I'm going to watch the Patriots now and get ready for the week. Just saw Matthew Stafford lead a pretty impressive comeback. I wonder if he'll make the Hall of Fame. The NFL puts a bigger emphasis on the postseason. For example, Lynn Swann.


Well. Thanks for that, Patriots. We looked like ass today. JK! (Don't do acronyms either.) When they signed Cam Newton, I wrote in these pages that he sucks. Even when he was good, he wasn't good. He had one kind of okay year that was nowhere near as remarkable as people made it out to be. His completion percentage, even that year, was below 60%. That tells me that you are not a very good quarterback in today's NFL. Well, among other things. Watching this guy also has told me that. This team is on their way to 4-12 or 6-10. Lots of people gloating about how Brady was the reason they were so good for so long and not Belichick. Brady is the best football player ever, but I don't think he was at Belichick's level. But the latter has a shitty team, it's going to be a shitty year, and people aren't smart enough to understand how all of these things can be true at once. For most people, everything has to be one very simple thing. Like with me. Right now, people can't understand what I am. People in publishing can't accept that I am this thing that I so clearly am, save how unlikely it is that anyone--and it's only one person who is ever going to be it--can be that thing. They also won't go there because it's the ne plus ultra of superlatives to describe one person in those terms that only one person can get. But they're even confused by something so basic that op-ed guy is fiction guy is Beatles guy. And so forth. But back to football. I don't want to see Cam Newton starting again. And spare me the COVID shit. It's not COVID that is producing these results with him.
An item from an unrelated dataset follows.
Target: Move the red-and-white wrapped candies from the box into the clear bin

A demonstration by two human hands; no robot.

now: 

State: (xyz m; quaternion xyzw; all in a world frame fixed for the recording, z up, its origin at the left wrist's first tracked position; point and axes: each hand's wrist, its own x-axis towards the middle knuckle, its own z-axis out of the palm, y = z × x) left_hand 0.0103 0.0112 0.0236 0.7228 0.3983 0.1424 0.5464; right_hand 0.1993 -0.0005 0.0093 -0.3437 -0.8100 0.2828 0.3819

He's exactly what I knew he was. Granted, I don't know that Stidham isn't even worse. Might as well find out. Start on next year. Maybe you come up with something in the here and now in the meanwhile. And it's time to move on from Mr. Edelman. Tonight I watched him get covered one-on-one by a linebacker. The burst is gone, the hands are steel. And his head is not in it either. Unprofessional, really. Just because his little buddies are gone.